▸ **TASK REQUIREMENTS**
Filter these entries so that only lines with the word "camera" remain.

Records drawn from a dataset

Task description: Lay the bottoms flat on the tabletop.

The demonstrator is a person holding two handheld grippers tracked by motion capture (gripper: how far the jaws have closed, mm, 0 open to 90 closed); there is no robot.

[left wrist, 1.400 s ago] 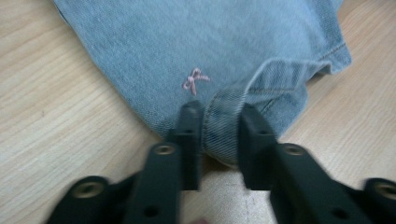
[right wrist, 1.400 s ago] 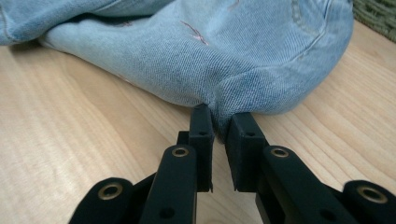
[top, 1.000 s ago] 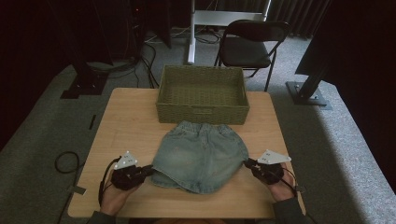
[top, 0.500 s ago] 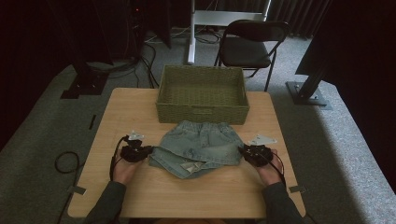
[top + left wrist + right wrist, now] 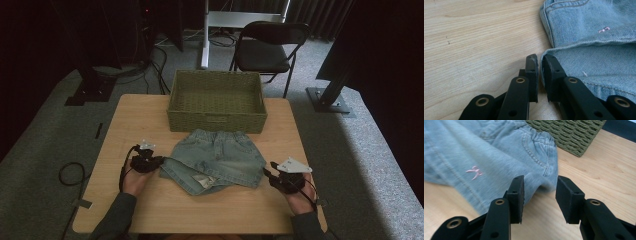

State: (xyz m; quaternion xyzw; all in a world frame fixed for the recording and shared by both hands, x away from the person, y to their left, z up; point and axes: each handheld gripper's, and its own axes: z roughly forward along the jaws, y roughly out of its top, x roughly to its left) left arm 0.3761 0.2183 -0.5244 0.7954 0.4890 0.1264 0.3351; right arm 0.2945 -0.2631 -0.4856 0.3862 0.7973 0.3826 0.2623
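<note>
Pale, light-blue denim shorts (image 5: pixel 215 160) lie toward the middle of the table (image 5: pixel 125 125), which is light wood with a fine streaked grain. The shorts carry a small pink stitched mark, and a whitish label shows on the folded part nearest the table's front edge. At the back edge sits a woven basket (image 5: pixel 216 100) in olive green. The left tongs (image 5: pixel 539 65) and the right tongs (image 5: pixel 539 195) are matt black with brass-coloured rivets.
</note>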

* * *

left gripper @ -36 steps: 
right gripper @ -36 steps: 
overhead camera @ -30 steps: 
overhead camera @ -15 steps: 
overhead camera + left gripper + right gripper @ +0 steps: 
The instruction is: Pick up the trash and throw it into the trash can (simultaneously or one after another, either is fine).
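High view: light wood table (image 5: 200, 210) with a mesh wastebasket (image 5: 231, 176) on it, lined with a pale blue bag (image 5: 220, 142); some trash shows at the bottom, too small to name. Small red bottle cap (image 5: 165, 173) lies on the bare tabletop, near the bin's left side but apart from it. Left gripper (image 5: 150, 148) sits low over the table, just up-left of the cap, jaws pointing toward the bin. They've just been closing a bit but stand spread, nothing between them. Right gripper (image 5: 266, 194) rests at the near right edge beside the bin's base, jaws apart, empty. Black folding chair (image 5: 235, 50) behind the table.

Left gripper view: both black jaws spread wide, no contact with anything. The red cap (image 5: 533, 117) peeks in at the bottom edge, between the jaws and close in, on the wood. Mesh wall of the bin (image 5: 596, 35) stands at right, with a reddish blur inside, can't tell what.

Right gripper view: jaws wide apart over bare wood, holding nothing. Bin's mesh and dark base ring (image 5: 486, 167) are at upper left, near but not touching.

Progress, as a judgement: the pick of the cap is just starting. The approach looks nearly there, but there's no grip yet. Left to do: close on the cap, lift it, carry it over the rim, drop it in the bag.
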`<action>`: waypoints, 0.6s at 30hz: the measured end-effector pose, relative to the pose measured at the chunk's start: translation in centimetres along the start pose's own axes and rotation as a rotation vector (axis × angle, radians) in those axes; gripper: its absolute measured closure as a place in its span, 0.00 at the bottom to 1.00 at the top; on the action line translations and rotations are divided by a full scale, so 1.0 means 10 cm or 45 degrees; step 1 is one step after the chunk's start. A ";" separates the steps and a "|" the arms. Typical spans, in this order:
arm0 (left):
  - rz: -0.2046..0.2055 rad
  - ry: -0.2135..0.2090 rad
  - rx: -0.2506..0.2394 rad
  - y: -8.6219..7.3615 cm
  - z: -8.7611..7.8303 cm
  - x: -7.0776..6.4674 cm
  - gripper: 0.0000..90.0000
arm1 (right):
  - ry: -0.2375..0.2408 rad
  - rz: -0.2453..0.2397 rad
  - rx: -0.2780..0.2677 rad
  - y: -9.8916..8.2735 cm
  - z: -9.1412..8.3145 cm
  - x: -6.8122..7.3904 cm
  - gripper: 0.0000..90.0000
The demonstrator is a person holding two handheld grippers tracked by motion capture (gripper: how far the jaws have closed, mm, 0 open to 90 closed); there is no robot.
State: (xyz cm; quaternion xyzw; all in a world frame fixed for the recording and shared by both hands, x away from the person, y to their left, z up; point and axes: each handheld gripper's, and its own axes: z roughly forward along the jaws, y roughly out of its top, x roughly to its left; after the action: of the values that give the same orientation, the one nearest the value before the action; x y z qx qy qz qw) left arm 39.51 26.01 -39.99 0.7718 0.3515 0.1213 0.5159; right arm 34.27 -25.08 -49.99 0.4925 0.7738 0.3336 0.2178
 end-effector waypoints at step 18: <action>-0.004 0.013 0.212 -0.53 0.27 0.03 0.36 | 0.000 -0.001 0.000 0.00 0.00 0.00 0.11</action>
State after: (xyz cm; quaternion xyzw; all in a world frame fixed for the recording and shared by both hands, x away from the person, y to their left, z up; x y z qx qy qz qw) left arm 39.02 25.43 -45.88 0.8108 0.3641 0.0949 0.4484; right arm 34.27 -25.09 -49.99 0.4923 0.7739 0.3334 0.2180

▸ **ANSWER TO THE PROBLEM**
overhead camera @ -30 steps: 
overhead camera @ -15 steps: 
overhead camera + left gripper + right gripper @ +0 steps: 

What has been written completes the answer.